(Task inputs Opens)
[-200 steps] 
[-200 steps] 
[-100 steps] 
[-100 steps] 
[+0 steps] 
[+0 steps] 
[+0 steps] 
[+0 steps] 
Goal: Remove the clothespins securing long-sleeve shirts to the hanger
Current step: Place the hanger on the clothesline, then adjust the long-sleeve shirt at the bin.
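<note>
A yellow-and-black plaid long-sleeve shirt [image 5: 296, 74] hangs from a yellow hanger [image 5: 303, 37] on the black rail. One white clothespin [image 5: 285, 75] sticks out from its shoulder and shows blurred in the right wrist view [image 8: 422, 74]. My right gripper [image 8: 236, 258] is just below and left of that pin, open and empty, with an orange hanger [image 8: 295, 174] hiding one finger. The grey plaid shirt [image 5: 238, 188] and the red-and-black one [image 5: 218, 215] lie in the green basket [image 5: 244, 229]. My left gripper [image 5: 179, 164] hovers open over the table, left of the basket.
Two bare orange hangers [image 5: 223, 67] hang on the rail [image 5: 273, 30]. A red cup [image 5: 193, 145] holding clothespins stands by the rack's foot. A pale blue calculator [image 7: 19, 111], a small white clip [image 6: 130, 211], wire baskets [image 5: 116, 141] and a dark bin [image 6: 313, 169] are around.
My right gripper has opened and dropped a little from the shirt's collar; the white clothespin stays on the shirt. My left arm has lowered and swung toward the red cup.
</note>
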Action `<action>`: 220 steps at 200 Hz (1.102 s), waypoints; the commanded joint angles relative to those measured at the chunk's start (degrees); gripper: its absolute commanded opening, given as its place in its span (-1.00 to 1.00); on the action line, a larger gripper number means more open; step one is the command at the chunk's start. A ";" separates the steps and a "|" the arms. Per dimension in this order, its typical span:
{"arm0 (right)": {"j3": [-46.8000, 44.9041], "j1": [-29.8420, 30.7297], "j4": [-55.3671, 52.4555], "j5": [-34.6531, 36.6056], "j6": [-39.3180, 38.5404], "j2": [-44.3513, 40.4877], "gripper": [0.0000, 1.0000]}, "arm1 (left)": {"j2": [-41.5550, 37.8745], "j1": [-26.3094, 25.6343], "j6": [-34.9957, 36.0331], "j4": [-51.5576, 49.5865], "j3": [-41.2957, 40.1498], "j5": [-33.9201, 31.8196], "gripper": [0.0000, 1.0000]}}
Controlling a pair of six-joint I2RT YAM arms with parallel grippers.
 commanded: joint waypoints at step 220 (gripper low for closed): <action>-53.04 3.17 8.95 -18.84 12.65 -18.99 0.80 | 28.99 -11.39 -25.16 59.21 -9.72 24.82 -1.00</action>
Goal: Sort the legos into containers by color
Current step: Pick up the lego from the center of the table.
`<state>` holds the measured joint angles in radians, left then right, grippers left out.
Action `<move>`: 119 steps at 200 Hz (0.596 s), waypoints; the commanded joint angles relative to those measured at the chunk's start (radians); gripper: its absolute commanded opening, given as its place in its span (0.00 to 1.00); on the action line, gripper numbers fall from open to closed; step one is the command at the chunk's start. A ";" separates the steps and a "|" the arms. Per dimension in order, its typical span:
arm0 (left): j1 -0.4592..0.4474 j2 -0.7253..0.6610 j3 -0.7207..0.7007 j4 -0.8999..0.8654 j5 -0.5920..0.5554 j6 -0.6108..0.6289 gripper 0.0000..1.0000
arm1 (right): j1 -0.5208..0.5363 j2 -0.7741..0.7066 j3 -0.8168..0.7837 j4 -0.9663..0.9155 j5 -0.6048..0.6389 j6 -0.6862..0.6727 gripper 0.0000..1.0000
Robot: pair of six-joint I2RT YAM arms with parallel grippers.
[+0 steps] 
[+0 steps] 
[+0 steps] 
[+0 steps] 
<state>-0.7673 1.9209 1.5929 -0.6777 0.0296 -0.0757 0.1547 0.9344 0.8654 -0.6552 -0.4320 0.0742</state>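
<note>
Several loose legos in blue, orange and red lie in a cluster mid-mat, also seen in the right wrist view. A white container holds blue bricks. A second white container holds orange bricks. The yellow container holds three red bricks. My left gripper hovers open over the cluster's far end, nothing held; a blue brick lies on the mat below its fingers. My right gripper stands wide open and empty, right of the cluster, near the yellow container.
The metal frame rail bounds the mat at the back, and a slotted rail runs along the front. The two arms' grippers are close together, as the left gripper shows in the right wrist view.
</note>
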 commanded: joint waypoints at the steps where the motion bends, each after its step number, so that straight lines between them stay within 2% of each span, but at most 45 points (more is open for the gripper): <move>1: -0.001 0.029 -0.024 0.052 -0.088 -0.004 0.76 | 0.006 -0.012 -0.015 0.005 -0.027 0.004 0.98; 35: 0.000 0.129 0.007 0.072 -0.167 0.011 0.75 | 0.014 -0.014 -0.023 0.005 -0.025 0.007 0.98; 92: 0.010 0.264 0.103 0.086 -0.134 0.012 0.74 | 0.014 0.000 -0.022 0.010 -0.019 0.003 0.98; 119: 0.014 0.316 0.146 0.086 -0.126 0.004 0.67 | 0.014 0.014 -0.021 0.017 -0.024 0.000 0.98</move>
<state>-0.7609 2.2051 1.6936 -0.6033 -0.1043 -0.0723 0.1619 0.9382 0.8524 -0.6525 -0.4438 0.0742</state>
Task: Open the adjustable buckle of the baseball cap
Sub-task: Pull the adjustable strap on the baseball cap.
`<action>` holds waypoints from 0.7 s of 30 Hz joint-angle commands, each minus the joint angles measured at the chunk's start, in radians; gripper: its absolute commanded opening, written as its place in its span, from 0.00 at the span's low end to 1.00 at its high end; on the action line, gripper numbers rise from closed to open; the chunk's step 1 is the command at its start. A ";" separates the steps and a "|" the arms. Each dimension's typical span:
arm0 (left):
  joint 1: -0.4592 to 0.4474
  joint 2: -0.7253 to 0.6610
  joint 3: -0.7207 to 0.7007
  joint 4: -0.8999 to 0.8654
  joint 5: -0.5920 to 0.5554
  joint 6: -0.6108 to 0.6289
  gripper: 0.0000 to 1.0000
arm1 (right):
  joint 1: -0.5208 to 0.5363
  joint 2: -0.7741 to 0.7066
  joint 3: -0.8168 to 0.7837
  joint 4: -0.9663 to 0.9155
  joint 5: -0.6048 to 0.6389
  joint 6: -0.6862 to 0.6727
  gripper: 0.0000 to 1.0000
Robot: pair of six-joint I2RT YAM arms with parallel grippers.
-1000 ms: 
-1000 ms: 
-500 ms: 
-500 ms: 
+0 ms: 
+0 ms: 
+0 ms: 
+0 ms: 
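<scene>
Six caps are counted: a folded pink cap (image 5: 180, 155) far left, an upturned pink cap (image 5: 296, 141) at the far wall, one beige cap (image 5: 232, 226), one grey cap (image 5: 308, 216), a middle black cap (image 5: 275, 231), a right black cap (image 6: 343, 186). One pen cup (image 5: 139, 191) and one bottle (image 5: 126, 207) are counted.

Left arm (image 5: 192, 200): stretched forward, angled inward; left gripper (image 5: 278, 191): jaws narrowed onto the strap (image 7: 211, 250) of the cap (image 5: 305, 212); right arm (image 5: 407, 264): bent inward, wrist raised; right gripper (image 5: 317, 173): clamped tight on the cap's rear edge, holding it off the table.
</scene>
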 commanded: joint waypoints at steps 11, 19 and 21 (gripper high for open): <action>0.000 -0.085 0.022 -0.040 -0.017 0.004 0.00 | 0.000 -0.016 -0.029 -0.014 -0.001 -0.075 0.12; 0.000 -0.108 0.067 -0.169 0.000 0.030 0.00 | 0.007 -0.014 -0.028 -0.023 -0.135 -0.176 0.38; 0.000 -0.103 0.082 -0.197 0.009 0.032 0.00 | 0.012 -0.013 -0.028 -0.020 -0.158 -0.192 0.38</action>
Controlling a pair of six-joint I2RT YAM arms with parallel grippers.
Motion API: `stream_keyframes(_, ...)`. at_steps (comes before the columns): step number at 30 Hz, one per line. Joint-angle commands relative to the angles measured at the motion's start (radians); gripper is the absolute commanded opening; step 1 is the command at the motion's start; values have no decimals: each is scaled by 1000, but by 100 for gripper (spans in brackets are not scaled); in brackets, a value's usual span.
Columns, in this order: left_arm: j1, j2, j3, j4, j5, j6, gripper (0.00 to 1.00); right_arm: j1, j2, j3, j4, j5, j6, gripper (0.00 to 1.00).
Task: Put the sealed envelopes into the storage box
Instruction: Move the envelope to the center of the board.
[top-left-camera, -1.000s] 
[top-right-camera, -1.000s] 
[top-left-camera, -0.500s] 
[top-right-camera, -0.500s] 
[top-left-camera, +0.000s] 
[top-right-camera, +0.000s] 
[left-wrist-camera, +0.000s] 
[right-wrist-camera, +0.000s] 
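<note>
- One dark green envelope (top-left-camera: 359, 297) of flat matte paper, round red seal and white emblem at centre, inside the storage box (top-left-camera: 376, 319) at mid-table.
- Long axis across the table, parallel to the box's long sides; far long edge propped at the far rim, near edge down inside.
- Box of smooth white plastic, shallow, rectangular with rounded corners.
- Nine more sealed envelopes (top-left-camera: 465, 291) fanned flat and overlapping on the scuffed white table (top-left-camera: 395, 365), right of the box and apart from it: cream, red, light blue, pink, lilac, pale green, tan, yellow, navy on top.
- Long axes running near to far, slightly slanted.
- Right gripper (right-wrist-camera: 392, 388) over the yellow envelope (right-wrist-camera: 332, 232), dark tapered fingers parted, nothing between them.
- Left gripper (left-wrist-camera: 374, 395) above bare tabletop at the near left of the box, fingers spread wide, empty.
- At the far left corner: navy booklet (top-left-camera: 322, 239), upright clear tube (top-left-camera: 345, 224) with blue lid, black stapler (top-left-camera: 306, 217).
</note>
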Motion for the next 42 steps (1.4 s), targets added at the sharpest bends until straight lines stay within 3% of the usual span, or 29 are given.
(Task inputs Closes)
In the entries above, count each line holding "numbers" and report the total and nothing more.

2